TRIESTE. Erano giovani, idealisti, politicamente scomodi e sempre pronti alla lotta. Erano gli Arditi rossi, o arditi del popolo, squadre armate costituite da giovani socialisti e comunisti, attivi a Trieste e in tutta la regione, che sin dalla nascita del partito fascista, nell’immediato primo dopoguerra, scesero in campo per contrastare le squadracce di Mussolini con gli stessi metodi aggressivi. Al punto che in qualche occasione decisero di indossare la camicia nera, ma con simboli della falce e martello.

Ora le gesta degli Arditi rossi riemergono in un memoriale inedito lasciato da uno di loro, il triestino Giovanni Tomè, all’epoca giovanissimo operaio al Cantiere San Marco (classe 1903), morto ultraottantenne, e le cui testimonianze scritte sono adesso disponibili agli storici e a chi scrive queste righe.

L’epopea degli Arditi rossi nacque presto ed ebbe vita breve. Già nel dicembre del 1921, la maggior parte dei membri dell’organizzazione fu arrestata e deferita al Tribunale Speciale; alcuni di quei ragazzi furono arrestati nella scuola che frequentavano. Il processo fece clamore perché venne denunciata la brutalità che l’autorità inquirente aveva usato contro i denunciati. In quel periodo il socialismo scontava i suoi gravi errori politici e la sua decadenza, accelerata dalla pressione della borghesia e del fascismo, raggiunse l’acme al tempo della frattura socialista di Livorno, per cui a pochi mesi da questo evento e nel quadro di una lotta politica che non concedeva respiro, i socialisti triestini dovettero abbassare la guardia.

La crescente aggressività dello squadrismo fascista, palesemente sostenuto dagli industriali, fece sì che gli oppositori del fascismo si raccogliessero in prevalenza nella classe operaia, di fede comunista, nei ceti medi d’orientamento repubblicano.

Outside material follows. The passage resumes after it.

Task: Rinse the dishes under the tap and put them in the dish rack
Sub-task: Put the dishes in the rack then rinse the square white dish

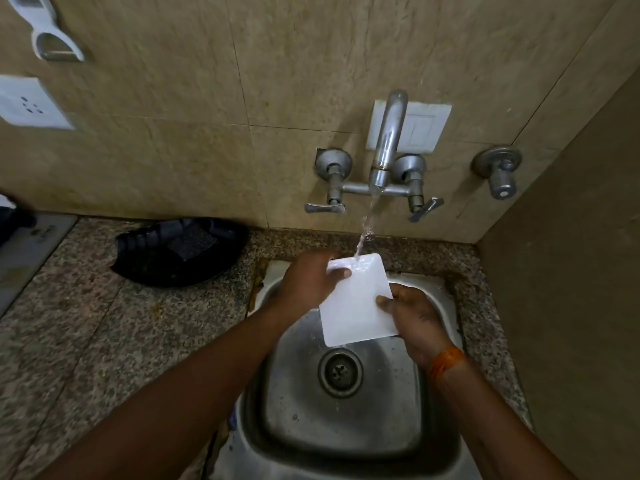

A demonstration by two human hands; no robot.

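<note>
1. The white square plate [356, 301] sits at the frame's centre over the sink [346, 420], tilted, its far edge meeting the water stream [365, 230] from the tap [386, 140].
2. The left hand [308, 282] pinches its upper-left corner; the right hand [414, 320] grips the right edge with curled fingers.
3. He should turn the plate so water sheets across both faces.
4. The black rack [180, 251] on the table, left of centre, is probably the dish rack.

Readable text: none.
Grey flat appliance surface [33, 239] at the left edge of the speckled granite counter [86, 327]: faint dark marks, too blurred to read.
White wall socket plate [29, 102]: pin holes only, no lettering.
</note>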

Nel neocostituito partito comunista non vi era però chiarezza di idee, né la definizione di una precisa linea politica. Frequenti erano le divergenze tra i dirigenti. Spesso i giovani, per arginare la crescente aggressività del fascismo, si buttavano allo sbaraglio nella guerriglia di città, operando per proprio conto, indipendentemente dalle direttive di partito. Nel Friuli assaltavano spesso a mano armata i camion su cui i fascisti andavano a compiere le loro spedizioni. A Trieste difesero armati le sedi operaie e quella del partito repubblicano in Istria.

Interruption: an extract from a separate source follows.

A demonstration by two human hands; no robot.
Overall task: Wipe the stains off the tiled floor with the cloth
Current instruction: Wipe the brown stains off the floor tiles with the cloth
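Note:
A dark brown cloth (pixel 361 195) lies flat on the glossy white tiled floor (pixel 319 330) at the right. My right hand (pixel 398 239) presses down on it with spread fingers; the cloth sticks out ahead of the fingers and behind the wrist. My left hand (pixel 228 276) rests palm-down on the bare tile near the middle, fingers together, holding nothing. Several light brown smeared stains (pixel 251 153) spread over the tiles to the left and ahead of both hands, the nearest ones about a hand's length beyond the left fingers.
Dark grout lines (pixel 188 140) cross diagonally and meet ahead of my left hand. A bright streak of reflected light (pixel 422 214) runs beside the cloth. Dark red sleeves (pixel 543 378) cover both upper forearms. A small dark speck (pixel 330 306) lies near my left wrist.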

Il periodo compreso fra il maggio 1919 ed il settembre 1920 fu caratterizzato da grandi scioperi diretti dai metallurgici che ottennero importanti rivendicazioni, trascinando con il loro esempio altre categorie. Risorsero circoli giovanili e culturali. La sezione socialista di Trieste fu tra le più forti e disciplinate d’Italia, la Camera del Lavoro tra le più attive. Nel 1919 le famiglie operaie di Trieste ospitarono alcune centinaia di bambini per alleviare i disagi di tante famiglie viennesi stremate dalla fame. Si scioperò per l’assassinio dei capi spartachisti Karl Liebnecht e Rosa Luxemburg, a difesa della repubblica dei Consigli ungheresi e della Russia dei Soviet assediata dalle armate bianche. Navi e treni carichi di mitragliatrici e di carri armati destinati ad una spedizione militare italiana nel Caucaso furono bloccate, per varie settimane, nel porto di Trieste. Tuttavia, i dirigenti massimalisti non furono in grado di analizzare quella realtà e il settarismo bordighista impedì di stabilire alleanze con le forze borghesi progressiste, repubblicane e popolari, disposte a battersi insieme agli operai.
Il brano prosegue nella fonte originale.